• **THE PROBLEM**: Reproduce the records below exactly as they appear.

Segment Start: RECORDS FOR THE EXERCISE

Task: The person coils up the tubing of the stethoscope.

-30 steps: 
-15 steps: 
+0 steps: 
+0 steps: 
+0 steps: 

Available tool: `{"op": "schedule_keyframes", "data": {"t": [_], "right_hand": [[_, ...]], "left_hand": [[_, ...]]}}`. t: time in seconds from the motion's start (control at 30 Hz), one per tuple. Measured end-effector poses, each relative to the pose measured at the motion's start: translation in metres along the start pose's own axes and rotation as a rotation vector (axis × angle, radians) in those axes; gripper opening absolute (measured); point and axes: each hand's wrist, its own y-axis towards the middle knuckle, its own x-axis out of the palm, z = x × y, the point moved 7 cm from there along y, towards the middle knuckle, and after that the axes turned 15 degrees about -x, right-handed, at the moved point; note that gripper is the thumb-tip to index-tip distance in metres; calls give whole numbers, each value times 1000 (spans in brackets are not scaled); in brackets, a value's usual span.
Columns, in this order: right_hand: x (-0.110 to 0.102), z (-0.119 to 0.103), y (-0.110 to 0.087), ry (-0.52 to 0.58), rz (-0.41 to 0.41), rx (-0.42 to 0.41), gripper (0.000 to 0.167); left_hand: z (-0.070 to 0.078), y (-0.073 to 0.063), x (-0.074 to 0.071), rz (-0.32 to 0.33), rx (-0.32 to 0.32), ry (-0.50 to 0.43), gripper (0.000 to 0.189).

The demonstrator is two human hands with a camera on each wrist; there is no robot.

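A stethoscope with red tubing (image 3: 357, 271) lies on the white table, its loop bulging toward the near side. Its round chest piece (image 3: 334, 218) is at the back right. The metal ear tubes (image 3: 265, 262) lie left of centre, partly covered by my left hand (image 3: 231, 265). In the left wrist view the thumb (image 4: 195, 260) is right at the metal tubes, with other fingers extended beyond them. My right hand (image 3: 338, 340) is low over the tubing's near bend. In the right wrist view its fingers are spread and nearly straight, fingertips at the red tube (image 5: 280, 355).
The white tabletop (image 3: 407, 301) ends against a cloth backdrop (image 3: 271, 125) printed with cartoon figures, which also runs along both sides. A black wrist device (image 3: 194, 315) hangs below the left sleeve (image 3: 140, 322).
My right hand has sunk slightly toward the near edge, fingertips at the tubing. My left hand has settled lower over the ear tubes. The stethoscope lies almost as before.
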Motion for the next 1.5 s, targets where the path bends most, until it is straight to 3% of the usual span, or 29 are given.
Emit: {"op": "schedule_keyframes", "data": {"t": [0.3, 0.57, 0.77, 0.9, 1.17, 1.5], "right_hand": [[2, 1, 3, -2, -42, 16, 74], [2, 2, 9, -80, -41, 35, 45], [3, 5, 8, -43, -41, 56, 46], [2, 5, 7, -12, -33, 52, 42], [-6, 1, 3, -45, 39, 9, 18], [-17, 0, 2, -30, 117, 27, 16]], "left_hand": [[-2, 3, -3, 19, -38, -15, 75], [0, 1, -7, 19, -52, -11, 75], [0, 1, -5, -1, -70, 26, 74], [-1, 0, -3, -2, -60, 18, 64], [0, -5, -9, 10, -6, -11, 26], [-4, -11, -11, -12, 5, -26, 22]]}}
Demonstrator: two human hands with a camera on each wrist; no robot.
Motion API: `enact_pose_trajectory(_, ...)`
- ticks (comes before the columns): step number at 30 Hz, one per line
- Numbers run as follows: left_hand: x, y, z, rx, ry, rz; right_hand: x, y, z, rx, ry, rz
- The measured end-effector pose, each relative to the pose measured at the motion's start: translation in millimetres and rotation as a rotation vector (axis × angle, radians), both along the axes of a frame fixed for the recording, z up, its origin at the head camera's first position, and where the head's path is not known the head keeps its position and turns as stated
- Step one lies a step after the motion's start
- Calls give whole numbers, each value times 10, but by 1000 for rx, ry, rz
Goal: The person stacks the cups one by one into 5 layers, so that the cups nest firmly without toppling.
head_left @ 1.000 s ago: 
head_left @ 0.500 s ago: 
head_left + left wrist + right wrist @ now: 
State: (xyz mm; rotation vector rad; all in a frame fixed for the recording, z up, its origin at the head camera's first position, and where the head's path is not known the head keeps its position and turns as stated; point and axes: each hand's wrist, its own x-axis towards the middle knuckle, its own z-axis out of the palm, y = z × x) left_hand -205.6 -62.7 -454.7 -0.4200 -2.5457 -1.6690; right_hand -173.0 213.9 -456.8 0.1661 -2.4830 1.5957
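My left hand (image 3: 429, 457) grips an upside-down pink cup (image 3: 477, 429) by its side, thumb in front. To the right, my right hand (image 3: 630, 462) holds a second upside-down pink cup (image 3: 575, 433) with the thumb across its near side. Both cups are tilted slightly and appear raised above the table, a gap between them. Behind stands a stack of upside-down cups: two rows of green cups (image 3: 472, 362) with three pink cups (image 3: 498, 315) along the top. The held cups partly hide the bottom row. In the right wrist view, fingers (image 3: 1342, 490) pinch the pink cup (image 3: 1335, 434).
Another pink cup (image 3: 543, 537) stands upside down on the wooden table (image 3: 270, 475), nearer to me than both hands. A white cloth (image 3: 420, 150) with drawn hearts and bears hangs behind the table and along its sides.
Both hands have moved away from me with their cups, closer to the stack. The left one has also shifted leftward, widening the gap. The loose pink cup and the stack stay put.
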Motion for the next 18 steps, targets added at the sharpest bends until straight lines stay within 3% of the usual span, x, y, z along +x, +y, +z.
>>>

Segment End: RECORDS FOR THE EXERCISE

• **RESULT BELOW**:
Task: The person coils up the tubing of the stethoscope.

-30 steps: 
-15 steps: 
+0 steps: 
+0 steps: 
+0 steps: 

Available tool: `{"op": "schedule_keyframes", "data": {"t": [_], "right_hand": [[_, ...]], "left_hand": [[_, ...]]}}`. t: time in seconds from the motion's start (control at 30 Hz), one per tuple. Measured end-effector poses, each relative to the pose measured at the motion's start: translation in metres along the start pose's own axes and rotation as a rotation vector (axis × angle, radians) in those axes; gripper opening absolute (measured); point and axes: each hand's wrist, its own y-axis towards the middle knuckle, its own x-axis out of the palm, z = x × y, the point moved 7 cm from there along y, towards the middle knuckle, and after that the axes turned 15 degrees about -x, right-handed, at the moved point; note that gripper is the thumb-tip to index-tip distance in metres; calls give whole numbers, each value times 1000 (spans in brackets are not scaled); in brackets, a value's usual span.
Columns, in this order: right_hand: x (-0.110 to 0.102), z (-0.119 to 0.103), y (-0.110 to 0.087), ry (-0.52 to 0.58), rz (-0.41 to 0.41), rx (-0.42 to 0.41), gripper (0.000 to 0.167); left_hand: z (-0.070 to 0.078), y (-0.073 to 0.063), x (-0.074 to 0.071), rz (-0.32 to 0.33), rx (-0.32 to 0.32), ry (-0.50 to 0.43), gripper (0.000 to 0.189).

The demonstrator is two human hands with a camera on each wrist; there is no robot.

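A stethoscope with red tubing (image 3: 357, 271) lies on the white table, its loop bulging toward the near side. Its round chest piece (image 3: 334, 218) is at the back right. The metal ear tubes (image 3: 265, 262) lie left of centre, partly covered by my left hand (image 3: 231, 265). In the left wrist view the thumb (image 4: 195, 260) is right at the metal tubes, with other fingers extended beyond them. My right hand (image 3: 338, 340) is low over the tubing's near bend. In the right wrist view its fingers are spread and nearly straight, fingertips at the red tube (image 5: 280, 355).
The white tabletop (image 3: 407, 301) ends against a cloth backdrop (image 3: 271, 125) printed with cartoon figures, which also runs along both sides. A black wrist device (image 3: 194, 315) hangs below the left sleeve (image 3: 140, 322).
My right hand has sunk slightly toward the near edge, fingertips at the tubing. My left hand has settled lower over the ear tubes. The stethoscope lies almost as before.
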Motion for the next 1.5 s, targets where the path bends most, until it is straight to 3% of the usual span, or 29 are given.
Emit: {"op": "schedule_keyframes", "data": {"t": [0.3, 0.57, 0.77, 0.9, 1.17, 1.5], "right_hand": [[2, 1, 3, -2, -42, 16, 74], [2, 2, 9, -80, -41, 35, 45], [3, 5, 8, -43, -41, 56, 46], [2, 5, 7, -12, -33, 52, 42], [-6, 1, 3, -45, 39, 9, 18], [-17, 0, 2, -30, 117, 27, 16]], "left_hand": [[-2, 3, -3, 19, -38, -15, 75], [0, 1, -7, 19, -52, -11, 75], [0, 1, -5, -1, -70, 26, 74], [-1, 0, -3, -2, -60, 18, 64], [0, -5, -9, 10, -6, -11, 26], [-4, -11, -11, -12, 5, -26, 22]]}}
Demonstrator: two human hands with a camera on each wrist; no robot.
Motion API: `enact_pose_trajectory(_, ...)`
- ticks (comes before the columns): step number at 30 Hz, one per line
- Numbers run as follows: left_hand: x, y, z, rx, ry, rz; right_hand: x, y, z, rx, ry, rz
- The measured end-effector pose, each relative to the pose measured at the motion's start: translation in millimetres and rotation as a rotation vector (axis × angle, radians), both along the axes of a frame fixed for the recording, z up, its origin at the head camera's first position, and where the head's path is not known the head keeps its position and turns as stated
- Step one lies a step after the motion's start
- Calls give whole numbers, each value times 10, but by 1000 for rx, ry, rz
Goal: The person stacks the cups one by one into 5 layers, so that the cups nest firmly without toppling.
head_left @ 1.000 s ago: 
head_left @ 0.500 s ago: 
head_left + left wrist + right wrist @ now: 
State: (xyz mm; rotation vector rad; all in a frame fixed for the recording, z up, its origin at the head camera's first position, and where the head's path is not known the head keeps its position and turns as stated; point and axes: each hand's wrist, its own x-axis towards the middle knuckle, its own z-axis out of the palm, y = z × x) left_hand -205.6 -62.7 -454.7 -0.4200 -2.5457 -1.6690; right_hand -173.0 213.9 -456.8 0.1661 -2.4830 1.5957
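My left hand (image 3: 429, 457) grips an upside-down pink cup (image 3: 477, 429) by its side, thumb in front. To the right, my right hand (image 3: 630, 462) holds a second upside-down pink cup (image 3: 575, 433) with the thumb across its near side. Both cups are tilted slightly and appear raised above the table, a gap between them. Behind stands a stack of upside-down cups: two rows of green cups (image 3: 472, 362) with three pink cups (image 3: 498, 315) along the top. The held cups partly hide the bottom row. In the right wrist view, fingers (image 3: 1342, 490) pinch the pink cup (image 3: 1335, 434).
Another pink cup (image 3: 543, 537) stands upside down on the wooden table (image 3: 270, 475), nearer to me than both hands. A white cloth (image 3: 420, 150) with drawn hearts and bears hangs behind the table and along its sides.
Both hands have moved away from me with their cups, closer to the stack. The left one has also shifted leftward, widening the gap. The loose pink cup and the stack stay put.
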Motion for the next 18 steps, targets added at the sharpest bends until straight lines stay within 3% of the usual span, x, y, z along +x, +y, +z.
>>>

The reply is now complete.